Arrivano risposte dalla ASL Taranto alle segnalazioni avanzate dal consigliere regionale di Fratelli d’Italia Renato Perrini sulle criticità dell’ospedale Moscati. L’azienda sanitaria ha infatti comunicato il ripristino dell’erogazione dell’acqua calda nel reparto di Pneumologia e l’impegno ad attivare, entro la fine della settimana, la climatizzazione nella sala d’attesa del laboratorio analisi.

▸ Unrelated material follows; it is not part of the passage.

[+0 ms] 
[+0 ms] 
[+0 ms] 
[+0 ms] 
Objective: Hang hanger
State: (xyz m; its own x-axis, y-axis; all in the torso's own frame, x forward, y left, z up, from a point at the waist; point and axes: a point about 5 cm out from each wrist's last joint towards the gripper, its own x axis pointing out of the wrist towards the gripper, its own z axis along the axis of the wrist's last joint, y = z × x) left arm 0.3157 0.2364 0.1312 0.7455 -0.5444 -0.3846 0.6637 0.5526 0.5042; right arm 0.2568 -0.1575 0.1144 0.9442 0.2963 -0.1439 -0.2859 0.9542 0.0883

Secondo quanto riferito da Perrini, il guasto che aveva interrotto l’erogazione dell’acqua calda sanitaria nel reparto di Pneumologia si protraeva da oltre un mese, creando notevoli disagi ai pazienti ricoverati. Per quanto riguarda invece la sala prelievi, la ASL ha reso noto che i tecnici hanno già preso in carico l’intervento necessario per garantire il corretto funzionamento dell’impianto di climatizzazione.
«Prendo atto con favore dell’immediato riscontro della ASL, che conferma la fondatezza e l’urgenza delle criticità che ho segnalato», dichiara Perrini. «Sapere che i pazienti di Pneumologia, persone già particolarmente fragili, non dovranno più affrontare il disagio di utilizzare acqua fredda rappresenta un primo importante risultato nel rispetto della dignità dei degenti».
Il consigliere regionale assicura però che continuerà a monitorare la situazione affinché venga mantenuto anche l’impegno assunto sulla climatizzazione della sala prelievi. «Far attendere persone, spesso anziane, in ambienti con temperature superiori ai 30 gradi è una condizione che non può essere accettata», sottolinea.
Per Perrini restano comunque ancora aperte altre problematiche strutturali già sottoposte all’attenzione dei vertici della ASL Taranto, del direttore generale Vito Bavaro e del direttore amministrativo Francesco Massaro. Tra queste, una delle più sentite riguarda la gestione dei parcheggi dell’ospedale.
«Trovare un posto auto al Moscati è diventata un’odissea quotidiana – conclude Perrini –. È necessario predisporre un piano della sosta serio, sicuro e dignitoso, sia all’interno sia nelle aree esterne della struttura, per ridurre i disagi di pazienti e familiari che ogni giorno affrontano percorsi di cura spesso molto complessi».